India, Pakistan held secret talks to try to break Kashmir impasse

India, Pakistan held secret talks to try to break Kashmir impasse

NEW DELHI--Top intelligence officers from India and Pakistan held secret talks in Dubai in January in a new effort to calm military tension over the disputed Himalayan region of Kashmir, people with close knowledge of the matter told Reuters in Delhi.

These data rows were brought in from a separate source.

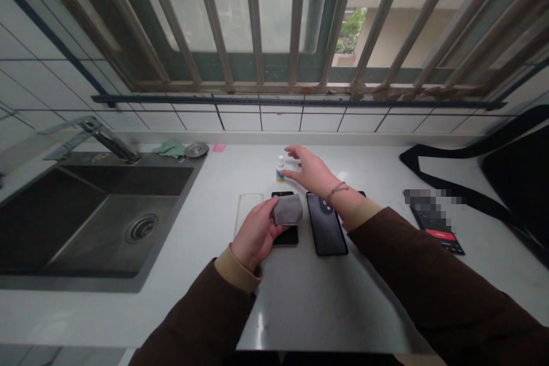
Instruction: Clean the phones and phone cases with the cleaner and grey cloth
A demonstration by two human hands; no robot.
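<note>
My left hand is closed on a folded grey cloth, held just above a black phone lying on the white counter. A second black phone lies flat to its right. My right hand is stretched forward, fingers apart, beside a small white bottle with a blue and yellow label, close to it; I cannot tell whether it touches. A third dark phone edge shows behind my right wrist. A clear phone case lies left of the phones.
A steel sink with a tap fills the left. A green rag and a metal strainer lid sit behind it. A black bag with straps and a dark box lie at right. A barred window is ahead.
</note>
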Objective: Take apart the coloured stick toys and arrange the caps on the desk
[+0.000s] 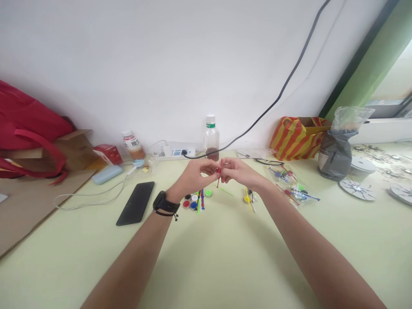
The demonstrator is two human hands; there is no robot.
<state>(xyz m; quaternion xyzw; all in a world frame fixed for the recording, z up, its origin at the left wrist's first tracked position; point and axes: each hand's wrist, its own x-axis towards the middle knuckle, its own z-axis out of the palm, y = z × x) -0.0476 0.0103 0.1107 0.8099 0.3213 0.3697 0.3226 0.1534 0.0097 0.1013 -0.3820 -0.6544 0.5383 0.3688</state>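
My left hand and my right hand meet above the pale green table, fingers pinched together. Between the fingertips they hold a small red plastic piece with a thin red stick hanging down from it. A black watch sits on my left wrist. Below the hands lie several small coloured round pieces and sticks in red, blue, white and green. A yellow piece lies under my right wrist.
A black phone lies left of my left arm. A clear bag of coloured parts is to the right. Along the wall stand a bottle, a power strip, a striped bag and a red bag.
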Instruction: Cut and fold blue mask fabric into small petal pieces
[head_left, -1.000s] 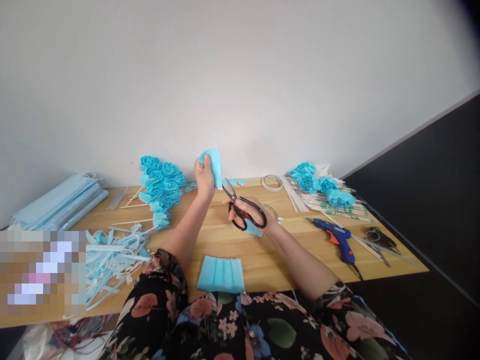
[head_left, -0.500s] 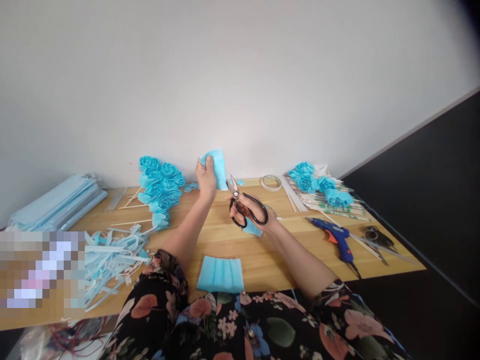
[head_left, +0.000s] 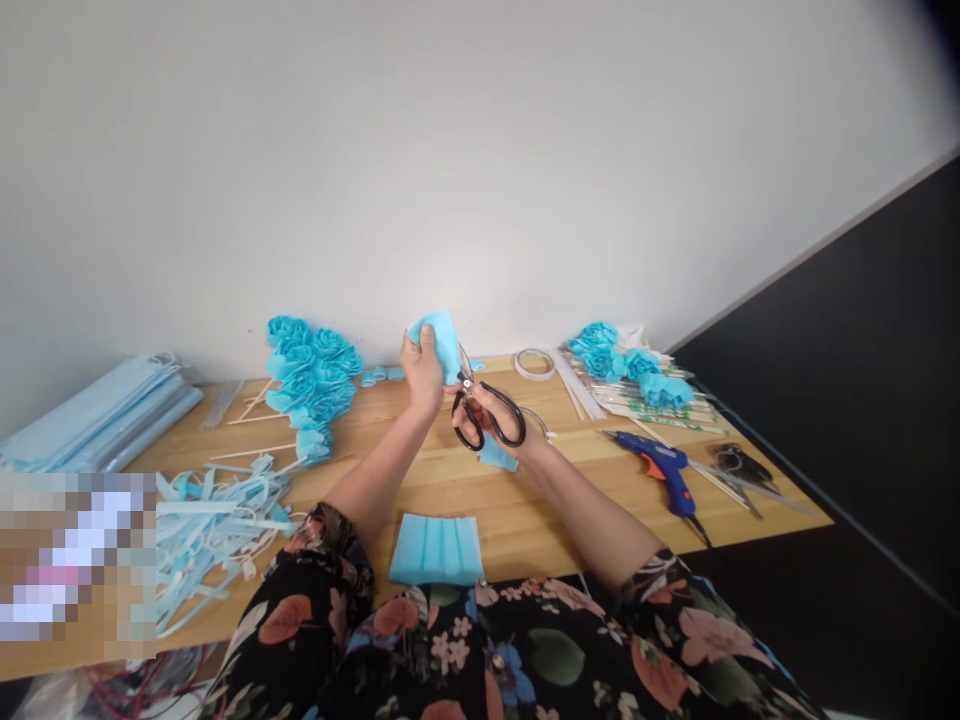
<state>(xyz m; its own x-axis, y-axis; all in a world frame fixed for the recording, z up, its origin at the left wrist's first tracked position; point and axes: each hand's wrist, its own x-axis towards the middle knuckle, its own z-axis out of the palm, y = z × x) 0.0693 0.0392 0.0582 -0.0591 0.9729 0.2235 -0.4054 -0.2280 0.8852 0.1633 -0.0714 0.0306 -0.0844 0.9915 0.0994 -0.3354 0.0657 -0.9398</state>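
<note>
Head cam: L hand (head_left: 423, 370) grips sheet (head_left: 447, 345), R hand (head_left: 488, 408) scissors (head_left: 466, 384).

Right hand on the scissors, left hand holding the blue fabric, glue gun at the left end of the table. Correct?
One miss: the glue gun lies toward the right end of the table, as the head view shows. The rest is right: right hand on the scissors, left hand holding the blue fabric.

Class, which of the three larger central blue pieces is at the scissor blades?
The upper piece, gripped by the left hand above the table. The partly hidden piece shows below the right hand; the pleated piece lies near the front edge.
</note>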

Ties between the nuclear-armed rivals have been on ice since a suicide bombing of an Indian military convoy in Kashmir in 2019 traced to Pakistan-based militants that led to India sending warplanes to Pakistan. Later that year, Indian Prime Minister Narendra Modi withdrew Indian-ruled Kashmir's autonomy in order to tighten his grip over the territory, provoking outrage in Pakistan and the downgrading of diplomatic ties and suspension of bilateral trade.
But the two governments have re-opened a back channel of diplomacy aimed at a modest roadmap to normalising ties over the next several months, the people said. Kashmir has long been a flashpoint between India and Pakistan, both of which claim all of the region but rule only in part.
Officials from India's Research and Analysis Wing, the external spy agency, and Pakistan's Inter-Services Intelligence travelled to Dubai for a meeting facilitated by the United Arab Emirates government, two people said. The Indian foreign ministry did not respond to a request for comment. Pakistan's military, which controls the ISI, also did not respond.
But Ayesha Siddiqa, a top Pakistani defence analyst, said she believed Indian and Pakistan intelligence officials had been meeting for several months in third countries. "I think there have been meetings in Thailand, in Dubai, in London between the highest level people," she said.
Such meetings have taken place in the past too, especially during times of crises but never been publicly acknowledged. "There is a lot that can still go wrong, it is fraught," said one of the people in Delhi. "That is why nobody is talking it up in public, we don't even have a name for this, it's not a peace process. You can call it a re-engagement," one of them said.
Both countries have reasons to seek a rapprochement. India has been locked in a border stand-off with China since last year and does not want the military stretched on the Pakistan front.
China-ally Pakistan, mired in economic difficulties and on an IMF bailout programme, can ill-afford heightened tensions on the Kashmir border for a prolonged period, experts say. It also has to stabilise the Afghan border on its west as the United States withdraws.
"It’s better for India and Pakistan to talk than not talk, and even better that it should be done quietly than in a glare of publicity," said Myra MacDonald, a former Reuters journalist who has just published a book on India, Pakistan and war on the frontiers of Kashmir. "But I don’t see it going very far beyond a basic management of tensions, possibly to tide both countries over a difficult period - Pakistan needs to address the fall-out of the U.S. withdrawal from Afghanistan, while India has to confront a far more volatile situation on its disputed frontier with China."